→ What is expected
Look through the records and copy each line that has "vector" in it.
###
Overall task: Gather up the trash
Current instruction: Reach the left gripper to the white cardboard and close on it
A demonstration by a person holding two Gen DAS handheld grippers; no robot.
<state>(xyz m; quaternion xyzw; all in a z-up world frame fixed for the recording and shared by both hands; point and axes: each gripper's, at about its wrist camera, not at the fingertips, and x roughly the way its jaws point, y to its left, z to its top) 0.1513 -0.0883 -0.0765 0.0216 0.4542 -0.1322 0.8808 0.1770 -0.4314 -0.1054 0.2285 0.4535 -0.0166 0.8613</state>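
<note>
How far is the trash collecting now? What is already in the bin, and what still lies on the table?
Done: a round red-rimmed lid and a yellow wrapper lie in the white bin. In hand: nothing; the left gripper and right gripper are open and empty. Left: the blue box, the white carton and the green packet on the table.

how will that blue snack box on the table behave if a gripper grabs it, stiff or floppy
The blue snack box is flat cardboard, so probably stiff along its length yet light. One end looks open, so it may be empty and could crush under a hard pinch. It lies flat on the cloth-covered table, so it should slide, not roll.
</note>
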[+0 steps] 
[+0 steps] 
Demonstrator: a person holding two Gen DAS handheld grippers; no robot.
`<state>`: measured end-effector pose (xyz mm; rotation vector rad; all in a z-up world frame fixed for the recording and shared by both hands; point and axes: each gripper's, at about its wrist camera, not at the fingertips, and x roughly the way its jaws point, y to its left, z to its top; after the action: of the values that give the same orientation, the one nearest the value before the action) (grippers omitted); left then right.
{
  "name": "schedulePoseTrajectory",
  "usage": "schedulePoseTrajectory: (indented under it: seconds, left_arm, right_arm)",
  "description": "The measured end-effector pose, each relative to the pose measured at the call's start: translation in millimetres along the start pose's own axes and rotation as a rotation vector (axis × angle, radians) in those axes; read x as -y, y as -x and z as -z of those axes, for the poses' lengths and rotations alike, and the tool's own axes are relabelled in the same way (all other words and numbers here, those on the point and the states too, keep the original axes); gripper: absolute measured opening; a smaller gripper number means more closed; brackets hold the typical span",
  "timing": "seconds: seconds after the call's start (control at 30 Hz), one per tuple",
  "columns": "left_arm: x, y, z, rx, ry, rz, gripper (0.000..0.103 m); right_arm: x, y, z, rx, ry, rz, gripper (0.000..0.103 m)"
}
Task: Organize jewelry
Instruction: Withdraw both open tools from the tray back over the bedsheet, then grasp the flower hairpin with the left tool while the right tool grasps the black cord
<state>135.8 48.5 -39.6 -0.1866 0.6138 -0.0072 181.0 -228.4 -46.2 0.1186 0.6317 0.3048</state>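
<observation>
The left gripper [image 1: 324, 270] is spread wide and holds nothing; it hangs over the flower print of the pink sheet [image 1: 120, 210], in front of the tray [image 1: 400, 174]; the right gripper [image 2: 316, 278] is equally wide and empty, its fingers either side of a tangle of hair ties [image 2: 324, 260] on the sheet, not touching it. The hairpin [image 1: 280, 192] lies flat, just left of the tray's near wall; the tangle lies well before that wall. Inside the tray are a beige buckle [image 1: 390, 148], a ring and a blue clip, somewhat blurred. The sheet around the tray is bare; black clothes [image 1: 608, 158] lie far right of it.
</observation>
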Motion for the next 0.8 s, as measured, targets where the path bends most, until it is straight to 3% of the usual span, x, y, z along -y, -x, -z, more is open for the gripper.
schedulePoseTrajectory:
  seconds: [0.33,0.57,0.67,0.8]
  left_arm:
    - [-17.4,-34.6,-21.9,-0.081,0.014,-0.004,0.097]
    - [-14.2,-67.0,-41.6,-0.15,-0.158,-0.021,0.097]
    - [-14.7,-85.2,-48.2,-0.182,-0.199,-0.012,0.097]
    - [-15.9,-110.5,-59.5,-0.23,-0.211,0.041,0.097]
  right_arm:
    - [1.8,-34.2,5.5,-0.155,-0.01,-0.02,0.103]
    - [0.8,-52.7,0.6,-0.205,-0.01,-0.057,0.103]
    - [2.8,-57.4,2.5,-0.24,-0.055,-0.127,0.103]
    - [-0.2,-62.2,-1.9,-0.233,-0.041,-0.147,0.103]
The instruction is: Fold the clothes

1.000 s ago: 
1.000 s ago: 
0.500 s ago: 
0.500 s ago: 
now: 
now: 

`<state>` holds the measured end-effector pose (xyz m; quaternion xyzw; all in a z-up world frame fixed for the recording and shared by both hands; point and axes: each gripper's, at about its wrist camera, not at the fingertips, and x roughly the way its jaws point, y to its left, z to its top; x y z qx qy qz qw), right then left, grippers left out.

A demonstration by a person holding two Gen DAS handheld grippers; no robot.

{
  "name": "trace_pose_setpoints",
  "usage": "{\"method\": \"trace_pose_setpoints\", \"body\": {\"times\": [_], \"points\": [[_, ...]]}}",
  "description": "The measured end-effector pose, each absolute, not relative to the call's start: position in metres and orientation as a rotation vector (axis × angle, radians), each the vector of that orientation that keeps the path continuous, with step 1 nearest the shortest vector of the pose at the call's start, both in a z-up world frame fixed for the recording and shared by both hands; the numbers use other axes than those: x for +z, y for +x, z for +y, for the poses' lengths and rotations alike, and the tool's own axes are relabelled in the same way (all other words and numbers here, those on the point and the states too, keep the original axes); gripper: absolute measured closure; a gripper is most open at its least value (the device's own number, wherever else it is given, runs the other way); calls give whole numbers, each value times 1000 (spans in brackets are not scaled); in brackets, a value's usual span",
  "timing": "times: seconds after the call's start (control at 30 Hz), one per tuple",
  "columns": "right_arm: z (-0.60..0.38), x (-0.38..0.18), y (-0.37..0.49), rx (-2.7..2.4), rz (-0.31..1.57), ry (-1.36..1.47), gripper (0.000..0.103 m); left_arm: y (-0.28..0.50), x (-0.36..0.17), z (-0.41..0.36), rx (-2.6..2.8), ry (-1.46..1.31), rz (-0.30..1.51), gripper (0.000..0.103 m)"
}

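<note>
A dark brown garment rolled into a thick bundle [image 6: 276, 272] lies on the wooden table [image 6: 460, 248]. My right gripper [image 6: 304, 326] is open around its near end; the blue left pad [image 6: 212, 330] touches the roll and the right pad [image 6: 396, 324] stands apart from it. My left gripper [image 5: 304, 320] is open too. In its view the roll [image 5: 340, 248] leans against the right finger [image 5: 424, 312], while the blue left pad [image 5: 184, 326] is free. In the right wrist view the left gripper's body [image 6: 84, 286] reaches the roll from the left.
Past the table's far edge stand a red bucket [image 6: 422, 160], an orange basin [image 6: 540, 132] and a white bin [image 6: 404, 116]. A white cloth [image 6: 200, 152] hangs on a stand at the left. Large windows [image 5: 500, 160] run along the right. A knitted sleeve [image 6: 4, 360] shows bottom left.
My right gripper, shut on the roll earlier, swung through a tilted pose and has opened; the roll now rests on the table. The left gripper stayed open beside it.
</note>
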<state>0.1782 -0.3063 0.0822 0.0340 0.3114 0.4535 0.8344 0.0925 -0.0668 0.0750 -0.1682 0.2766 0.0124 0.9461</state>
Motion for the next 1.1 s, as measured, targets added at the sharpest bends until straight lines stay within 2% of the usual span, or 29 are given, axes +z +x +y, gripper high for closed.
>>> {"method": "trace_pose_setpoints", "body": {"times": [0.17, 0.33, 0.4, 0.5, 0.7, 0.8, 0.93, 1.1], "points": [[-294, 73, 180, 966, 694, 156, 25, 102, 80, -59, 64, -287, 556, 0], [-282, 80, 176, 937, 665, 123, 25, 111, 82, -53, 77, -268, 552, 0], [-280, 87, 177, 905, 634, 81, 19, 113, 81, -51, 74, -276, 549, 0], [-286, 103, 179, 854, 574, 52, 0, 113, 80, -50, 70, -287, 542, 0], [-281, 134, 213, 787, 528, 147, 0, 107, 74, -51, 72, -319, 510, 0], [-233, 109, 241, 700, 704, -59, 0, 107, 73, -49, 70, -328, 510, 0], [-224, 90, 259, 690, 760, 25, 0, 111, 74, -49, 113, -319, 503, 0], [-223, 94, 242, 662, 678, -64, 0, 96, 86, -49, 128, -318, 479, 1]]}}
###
→ Written response
`<state>`: measured end-effector pose (xyz mm; rotation vector rad; all in a z-up world frame fixed for the recording and shared by both hands; point and axes: each gripper's, at about its wrist camera, not at the fingertips, and x roughly the way its jaws point, y to its left, z to its top; after the action: of the values that give the same orientation, the one nearest the value before the action) (grippers omitted); left then right.
  "description": "The measured end-effector pose, each relative to the pose measured at the call's start: translation in millimetres along the start pose's own axes and rotation as a rotation vector (axis × angle, radians) in those axes; read x as -y, y as -x and z as -z of those axes, for the poses' lengths and rotations alike, and the tool's own axes are relabelled in the same way (all other words and numbers here, those on the point and the states too, keep the original axes); gripper: absolute measured opening; a smaller gripper number means more closed; brackets hold the typical span",
  "description": "The measured end-effector pose, each absolute, not relative to the call's start: position in metres and orientation as a rotation vector (axis × angle, radians), each the vector of that orientation that keeps the path continuous, with step 1 nearest the shortest vector of the pose at the call's start, both in a z-up world frame fixed for the recording and shared by both hands; the numbers use other axes than those: x for +z, y for +x, z for +y, for the poses' lengths and rotations alike, and the tool's own axes are relabelled in the same way (all other words and numbers here, those on the point and the states too, keep the original axes); gripper: absolute measured closure; a gripper is most open at its least value (the device's own number, wherever else it is given, runs the other way); calls give whole numbers, each value times 1000 (spans in brackets are not scaled); in brackets, a value's usual span",

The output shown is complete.